236
XIX. FACING THE ENEMY 251
XX. THE JUBILEE 267
XXI. FAREWELLS 277
XXII. THE FINAL DAYS 289
ILLUSTRATIONS
PAGE
"You're Right in the Fashion, Miss Brown," observed
Adele _Frontispiece_
Before She Had Time to Realize the Danger, Jimmy
Lufton Had Torn Off His Coat 132
Molly Glanced Back. Sure Enough, the Phantom ... was
Running Behind Them 198
Good-bye to Wellington and the Old Happy Days 303
~Molly Brown's Senior Days~
CHAPTER I.
GOOD NEWS AND BAD.
Summer still lingered in the land when Wellington College opened her
gates one morning in September. Frequent heavy rains had freshened the
thirsty fields and meadows, and autumn had not yet touched the foliage
with scarlet and gold. The breeze that fluttered the curtains at the
windows of No. 5 Quadrangle was as soft and humid as a breath of May. It
was as if spring was in the air and the note of things awakening,
pushing up through the damp earth to catch the warm rays of the sun. It
was Nature's last effort before she entered into her long sleep.

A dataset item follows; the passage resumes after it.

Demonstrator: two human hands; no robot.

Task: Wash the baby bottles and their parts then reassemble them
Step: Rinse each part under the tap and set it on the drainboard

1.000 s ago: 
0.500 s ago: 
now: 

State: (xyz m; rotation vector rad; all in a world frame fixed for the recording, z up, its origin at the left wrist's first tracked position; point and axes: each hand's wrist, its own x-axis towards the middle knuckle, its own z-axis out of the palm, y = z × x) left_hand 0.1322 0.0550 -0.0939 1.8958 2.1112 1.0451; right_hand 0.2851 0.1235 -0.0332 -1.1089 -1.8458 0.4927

Molly Brown, standing by the open window, gazed thoughtfully across the
campus. Snatches of song and laughter, fragments of conversation and
the tinkle of the mandolin floated up to her from the darkness. It was
like an oft-told but ever delightful story to her now.
"Shall I ever be glad to leave it all?" she asked herself. "Wellington
and the girls and the hard work and the play?"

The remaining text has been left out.